Pode-se vencer de diferentes formas, com sistemas distintos e até maneiras opostas de enxergar o futebol. Todas elas, exceto o antijogo e a violência, são respeitáveis, principalmente porque a oferta de capacidade humana não é uniforme. Mas é impossível vencer sem coragem. A atuação da Juventus no jogo de ida das semifinais do torneio europeu foi uma aula de bravura e firmeza, brindadas pelo resultado que as recompensou, mas independente do placar para ter valor.

O técnico Massimiliano Allegri certamente seria absolvido pela maioria se recomendasse a seu time uma postura oportunista, mesmo em seu estádio. A teoria escolheu a Juventus como o time menos capaz entre os quatro que ainda sonham com o título, uma categorização que se compreende ainda que seja frequentemente desmentida pelo jogo. Ademais, ser aquela de quem se espera menos é uma posição confortável para muitas equipes. De modo que se Allegri estacionasse um ônibus alvinegro na vizinhança da própria área e entregasse o destino ao humor da sorte, poderia vestir a máscara do pragmatismo e se livrar da execração. Os covardes por convicção até o aplaudiriam pelo “planejamento inteligente”.

Ele fez o oposto. A Juventus jogou com orgulho e ousadia, entrega e concentração. E acima de tudo, com coragem. Coragem para praticamente dividir a popriedade da bola (48 a 52%) e superar o Real Madrid no indicador mais honesto das intenções de um time de futebol: o número de finalizações no alvo (7 a 3). O resultado final (2 x 1) não foi produto de uma ironia deste jogo ou de uma versão irreconhecível do adversário. O tetracampeão italiano se propôs a tomar as rédeas do encontro, uma ideia que provoca urticária em tantos treinadores apaixonados pelo empate.

Além da vitória, a postura conduziu a Juventus a uma supreendente interpretação do futebol de posse, materializada no primeiro gol (https://www.youtube.com/watch?v=8_QAQdNowf4). Foram vinte e sete passes – um recorde nesta edição da Champions – até o toque de Morata para a rede, uma construção que exemplifica o conceito de circulação da bola para induzir ao erro. O golpe final veio após Pirlo virar o jogo para o lado direito, onde Lichtsteiner e Marchisio combinaram para acionar Tévez no espaço entre Varane e Marcelo.

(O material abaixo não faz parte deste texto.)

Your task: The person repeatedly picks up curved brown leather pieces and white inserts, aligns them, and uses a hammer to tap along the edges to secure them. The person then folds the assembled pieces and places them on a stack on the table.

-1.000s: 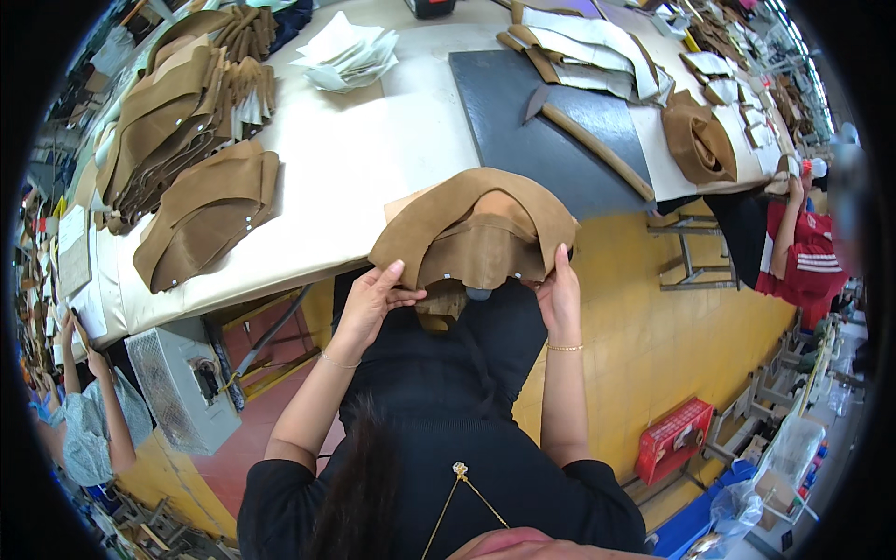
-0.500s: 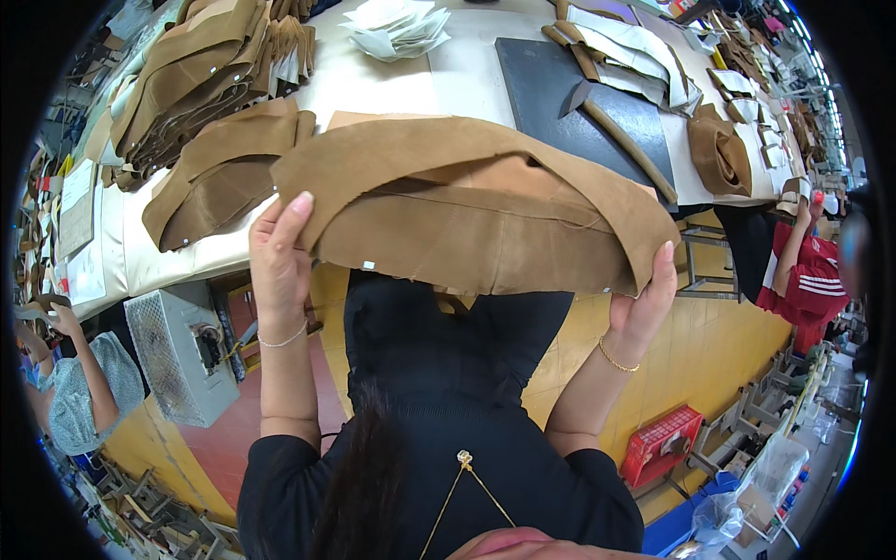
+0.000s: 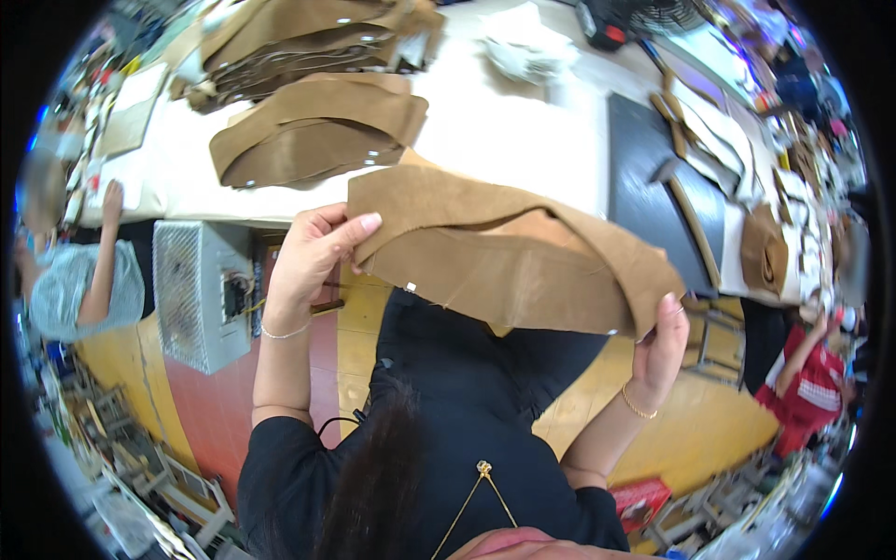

Allegri e a Juventus estarão diante de uma provação ainda mais perigosa no jogo de volta, na próxima quarta-feira. O empate lhes serve, benefício que já levou muitos times a se arrepender da falta de ambição. Será um erro confundir o Real Madrid com o Mônaco e tentar suportar a tempestade. A sorte protege os audazes.

COMEÇA HOJE

Para os cinco times do país que disputam a Copa Libertadores (mesmo levando em conta que dois deles serão eliminados na semana que vem), o início do Campeonato Brasileiro representa o dilema das prioridades. O mata-mata do torneio continental exige força máxima, e o Brasileirão não é benevolente como os estaduais. Escolhas serão feitas nesta e nas próximas rodadas: quanto mais longe um time caminhar na Libertadores, menos atenção dará ao campeonato nacional. O calendário prossegue punindo quem teve bom desempenho no ano anterior, desprestigiando a competição mais importante do país. Mas como a Copa América e a janela europeia de contratações prometem mexer na balança de forças ao longo do caminho, as aparências atuais certamente nos enganarão no futuro. O Campeonato Brasileiro é uma corrida maluca que dura sete meses.